Only an exact repetition of all the entries will be accepted.

:: RECORDS TO USE

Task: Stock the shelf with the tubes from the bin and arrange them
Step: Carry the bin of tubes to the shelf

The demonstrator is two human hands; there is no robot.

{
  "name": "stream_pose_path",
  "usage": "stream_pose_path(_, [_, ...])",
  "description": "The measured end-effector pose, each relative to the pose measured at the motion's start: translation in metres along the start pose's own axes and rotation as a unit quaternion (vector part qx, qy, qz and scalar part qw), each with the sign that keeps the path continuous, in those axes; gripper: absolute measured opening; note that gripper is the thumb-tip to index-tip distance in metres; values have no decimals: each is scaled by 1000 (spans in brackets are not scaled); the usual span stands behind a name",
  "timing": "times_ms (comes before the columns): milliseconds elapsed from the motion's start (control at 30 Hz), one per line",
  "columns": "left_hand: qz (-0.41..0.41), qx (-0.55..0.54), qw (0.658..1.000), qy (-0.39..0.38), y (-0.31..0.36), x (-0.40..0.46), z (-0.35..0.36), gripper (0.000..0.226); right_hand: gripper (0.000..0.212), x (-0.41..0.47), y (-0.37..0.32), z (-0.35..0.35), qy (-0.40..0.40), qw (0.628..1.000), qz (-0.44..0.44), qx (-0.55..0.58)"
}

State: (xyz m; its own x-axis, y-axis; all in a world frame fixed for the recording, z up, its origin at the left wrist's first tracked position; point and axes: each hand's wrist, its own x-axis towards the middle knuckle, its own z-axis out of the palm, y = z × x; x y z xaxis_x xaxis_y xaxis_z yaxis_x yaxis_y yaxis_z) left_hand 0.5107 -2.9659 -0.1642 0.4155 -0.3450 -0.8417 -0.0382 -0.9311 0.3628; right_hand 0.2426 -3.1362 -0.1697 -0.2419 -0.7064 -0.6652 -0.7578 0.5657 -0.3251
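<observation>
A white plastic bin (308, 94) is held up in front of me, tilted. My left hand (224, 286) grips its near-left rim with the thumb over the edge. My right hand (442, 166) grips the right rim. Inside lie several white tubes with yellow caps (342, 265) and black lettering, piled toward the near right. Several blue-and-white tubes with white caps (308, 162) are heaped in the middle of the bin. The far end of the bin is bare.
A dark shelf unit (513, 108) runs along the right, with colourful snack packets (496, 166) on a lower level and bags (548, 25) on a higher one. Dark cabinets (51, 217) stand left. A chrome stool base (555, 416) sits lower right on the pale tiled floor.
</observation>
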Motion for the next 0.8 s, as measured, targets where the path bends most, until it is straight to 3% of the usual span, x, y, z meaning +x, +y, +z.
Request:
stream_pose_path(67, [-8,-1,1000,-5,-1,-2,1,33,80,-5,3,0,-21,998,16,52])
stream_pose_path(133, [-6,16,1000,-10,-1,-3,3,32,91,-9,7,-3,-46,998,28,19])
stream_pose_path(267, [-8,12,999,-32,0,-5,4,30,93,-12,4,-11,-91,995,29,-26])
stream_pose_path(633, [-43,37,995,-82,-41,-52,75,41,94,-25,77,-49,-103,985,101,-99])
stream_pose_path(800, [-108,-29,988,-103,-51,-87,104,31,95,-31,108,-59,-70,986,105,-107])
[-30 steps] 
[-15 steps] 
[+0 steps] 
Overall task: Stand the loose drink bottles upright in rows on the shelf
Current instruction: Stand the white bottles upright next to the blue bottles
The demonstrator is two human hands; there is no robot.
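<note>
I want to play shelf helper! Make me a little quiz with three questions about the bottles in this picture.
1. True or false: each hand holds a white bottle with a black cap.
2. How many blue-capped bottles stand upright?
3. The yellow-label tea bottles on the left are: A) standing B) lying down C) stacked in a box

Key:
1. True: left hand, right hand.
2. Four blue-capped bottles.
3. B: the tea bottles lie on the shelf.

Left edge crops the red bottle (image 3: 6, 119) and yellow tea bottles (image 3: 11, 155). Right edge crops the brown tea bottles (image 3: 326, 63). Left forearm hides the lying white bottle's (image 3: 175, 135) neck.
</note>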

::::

OUTPUT FOR THIS TASK
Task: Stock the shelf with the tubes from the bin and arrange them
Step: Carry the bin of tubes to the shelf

The demonstrator is two human hands; there is no robot.

{
  "name": "stream_pose_path",
  "usage": "stream_pose_path(_, [_, ...])",
  "description": "The measured end-effector pose, each relative to the pose measured at the motion's start: translation in metres along the start pose's own axes and rotation as a unit quaternion (vector part qx, qy, qz and scalar part qw), each with the sign that keeps the path continuous, in those axes; gripper: absolute measured opening; note that gripper is the thumb-tip to index-tip distance in metres; values have no decimals: each is scaled by 1000 (spans in brackets are not scaled); the usual span stands behind a name",
  "timing": "times_ms (comes before the columns): milliseconds elapsed from the motion's start (control at 30 Hz), one per line",
  "columns": "left_hand: qz (-0.41..0.41), qx (-0.55..0.54), qw (0.658..1.000), qy (-0.39..0.38), y (-0.31..0.36), x (-0.40..0.46), z (-0.35..0.36), gripper (0.000..0.226); right_hand: gripper (0.000..0.212), x (-0.41..0.47), y (-0.37..0.32), z (-0.35..0.35), qy (-0.40..0.40), qw (0.628..1.000), qz (-0.44..0.44), qx (-0.55..0.58)"
}

State: (xyz m; its own x-axis, y-axis; all in a world frame fixed for the recording, z up, its origin at the left wrist's first tracked position; point and axes: each hand's wrist, its own x-axis towards the middle knuckle, its own z-axis out of the palm, y = z × x; x y z xaxis_x xaxis_y xaxis_z yaxis_x yaxis_y yaxis_z) left_hand 0.5107 -2.9659 -0.1642 0.4155 -0.3450 -0.8417 -0.0382 -0.9311 0.3628; right_hand 0.2426 -3.1362 -0.1697 -0.2419 -0.7064 -0.6652 -0.7578 0.5657 -0.3251
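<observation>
A white plastic bin (308, 94) is held up in front of me, tilted. My left hand (224, 286) grips its near-left rim with the thumb over the edge. My right hand (442, 166) grips the right rim. Inside lie several white tubes with yellow caps (342, 265) and black lettering, piled toward the near right. Several blue-and-white tubes with white caps (308, 162) are heaped in the middle of the bin. The far end of the bin is bare.
A dark shelf unit (513, 108) runs along the right, with colourful snack packets (496, 166) on a lower level and bags (548, 25) on a higher one. Dark cabinets (51, 217) stand left. A chrome stool base (555, 416) sits lower right on the pale tiled floor.
</observation>
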Motion for the next 0.8 s, as measured, targets where the path bends most, until it is straight to 3% of the usual span, x, y, z meaning +x, +y, +z.
Request:
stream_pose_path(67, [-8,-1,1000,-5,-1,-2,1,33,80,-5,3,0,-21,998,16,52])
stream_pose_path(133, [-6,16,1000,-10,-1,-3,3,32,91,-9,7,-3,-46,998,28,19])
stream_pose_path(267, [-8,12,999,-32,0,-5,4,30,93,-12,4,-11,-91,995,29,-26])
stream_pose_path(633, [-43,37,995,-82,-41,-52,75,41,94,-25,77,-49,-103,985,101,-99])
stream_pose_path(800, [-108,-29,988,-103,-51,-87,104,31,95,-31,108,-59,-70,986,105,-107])
[-30 steps] 
[-15 steps] 
[+0 steps] 
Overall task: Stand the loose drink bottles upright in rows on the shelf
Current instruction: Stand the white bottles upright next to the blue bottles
The demonstrator is two human hands; there is no robot.
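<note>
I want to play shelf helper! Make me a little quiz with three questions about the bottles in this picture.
1. True or false: each hand holds a white bottle with a black cap.
2. How many blue-capped bottles stand upright?
3. The yellow-label tea bottles on the left are: A) standing B) lying down C) stacked in a box

Key:
1. True: left hand, right hand.
2. Four blue-capped bottles.
3. B: the tea bottles lie on the shelf.

Left edge crops the red bottle (image 3: 6, 119) and yellow tea bottles (image 3: 11, 155). Right edge crops the brown tea bottles (image 3: 326, 63). Left forearm hides the lying white bottle's (image 3: 175, 135) neck.
</note>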

What the exercise asked for is now complete.